To be fair, there's a bit of a conflict between the best rendering hardware - Nvidia, because of CUDA - and the best mining hardware - ATI. Obviously, I'd have been mining on NVidia. However, the numbers didn't even make much sense using ATI.
Bitcoin mining has been screwed because of the dedicated hardware, which has meant a flood of miners into Litecoin - which has proceeded to screw the Litecoin ecosystem too.
I shall keep an eye on the situation - I suspect there will be pockets of opportunity in the future. But right now, not so much.
Most people agree that if you believe in Bitcoin, the best way to invest is just to buy some coins and leave them in a safe place for a year or more. The economy is deflationary so if whole Bitcoin doesn't fail in near future, the price will eventually rise above the price at the moment you invested.
It's deflationary in the sense that with passing time each coin is worth more than before. There is some correlation with money supply, but deflation ultimately means: how much can you buy for a set amount of currency.
The inflation/deflation of the US dollar for instance is measured by statistics like the CPI, which boils down to how much consumer goods you can buy. If you can buy 10 peaces of bread this year for $10 but only 9 peaces of bred next year, you have inflation. If you can buy 11, you have deflation. How the dollar supply (number of existing dollars) changes has a correlation to this (i.e. it influences this), but it's not defining it.
I've a little ASIC device sitting in the corner, but it's more a mild curiosity than any actual income. I've made a lot more money reselling the devices than I have mining with then.
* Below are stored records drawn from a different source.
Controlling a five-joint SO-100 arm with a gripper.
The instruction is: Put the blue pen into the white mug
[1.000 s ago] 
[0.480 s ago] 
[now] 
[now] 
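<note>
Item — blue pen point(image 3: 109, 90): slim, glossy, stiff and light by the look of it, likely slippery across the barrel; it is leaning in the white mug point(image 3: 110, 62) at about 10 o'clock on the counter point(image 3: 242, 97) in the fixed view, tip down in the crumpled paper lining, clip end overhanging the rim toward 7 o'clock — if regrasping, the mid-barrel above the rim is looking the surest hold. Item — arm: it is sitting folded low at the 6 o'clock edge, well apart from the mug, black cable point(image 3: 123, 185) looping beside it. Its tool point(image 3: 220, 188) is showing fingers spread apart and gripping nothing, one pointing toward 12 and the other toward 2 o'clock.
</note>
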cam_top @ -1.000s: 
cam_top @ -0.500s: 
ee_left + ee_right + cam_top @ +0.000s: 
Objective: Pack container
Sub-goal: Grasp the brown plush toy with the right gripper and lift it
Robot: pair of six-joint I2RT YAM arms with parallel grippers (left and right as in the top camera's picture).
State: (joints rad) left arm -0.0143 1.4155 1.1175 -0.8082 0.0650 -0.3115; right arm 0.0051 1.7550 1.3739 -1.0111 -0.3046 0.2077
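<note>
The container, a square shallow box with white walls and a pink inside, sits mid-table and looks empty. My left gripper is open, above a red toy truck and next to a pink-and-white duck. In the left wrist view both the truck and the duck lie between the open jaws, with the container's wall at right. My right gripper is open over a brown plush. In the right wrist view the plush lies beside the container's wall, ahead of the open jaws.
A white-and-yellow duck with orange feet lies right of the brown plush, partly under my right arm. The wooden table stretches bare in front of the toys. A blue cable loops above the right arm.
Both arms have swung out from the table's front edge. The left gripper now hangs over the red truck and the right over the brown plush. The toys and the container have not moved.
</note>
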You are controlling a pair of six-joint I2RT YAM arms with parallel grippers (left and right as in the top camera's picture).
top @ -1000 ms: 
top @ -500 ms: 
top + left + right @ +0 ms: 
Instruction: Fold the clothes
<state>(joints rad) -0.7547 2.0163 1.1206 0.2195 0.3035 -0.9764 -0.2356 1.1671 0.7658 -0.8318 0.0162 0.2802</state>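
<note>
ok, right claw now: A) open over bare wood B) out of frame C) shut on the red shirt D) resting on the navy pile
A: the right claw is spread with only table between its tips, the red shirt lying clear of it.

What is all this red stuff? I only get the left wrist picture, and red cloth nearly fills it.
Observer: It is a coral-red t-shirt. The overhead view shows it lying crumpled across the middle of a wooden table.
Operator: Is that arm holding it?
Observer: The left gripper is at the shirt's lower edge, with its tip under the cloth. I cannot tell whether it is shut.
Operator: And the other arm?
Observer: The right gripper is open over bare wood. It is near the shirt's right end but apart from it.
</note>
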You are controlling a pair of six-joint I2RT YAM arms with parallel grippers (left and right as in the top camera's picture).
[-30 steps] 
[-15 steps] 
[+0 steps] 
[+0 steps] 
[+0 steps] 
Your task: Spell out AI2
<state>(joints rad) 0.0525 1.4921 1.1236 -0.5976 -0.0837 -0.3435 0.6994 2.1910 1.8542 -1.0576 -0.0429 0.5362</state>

FPGA is still viable, the chips are fairly cheap and performance can be improved with better designs, but ASIC will absolutely crush it.
The good news is that getting your FPGA design taped out as an ASIC is actually not all that expensive, relatively speaking. Some will give you a few hundred samples for around $15K. Not cheap per-chip, but avoids the $250-500K setup fee you normally incur with most ASIC runs.
I mean, ok, you benefit the bitcoin community with it, still...
Not to mention the maintenance costs (assembling the rigs, wiring, parts that stop working, etc)
Since the future price of Bitcoin is unknown, at the end of the day you can not really decide if mining is profitable with maths.
I stopped mining when I generated less money than I spent for electricity (the gear had already been paid off). However, back then the exchange rate was maybe 5$. If I had known that it would be 100$ two years later, perhaps I could have mined longer.
http://reckoner.com.au/2013/07/my-three-months-as-a-litecoin...
The block reward, which halves every once in a while, eventually hitting 0 after all are mined
And then the transaction fees. Basically if I want to send a BTC to somebody, I send the coin to them, and also sign over a small extra amount as a transaction fee. A miner who solves a block (ie, a bundle of transactions) can send those fees anywhere they like (their own account).
So in a long-run situation, mining effort will balance out transaction fees to come to some sort of equilibrium.
That's the problem with his logic. Bitcoin's exchange rate has remained pretty much constant while the difficulty rate has increased 10x in the last 6 months.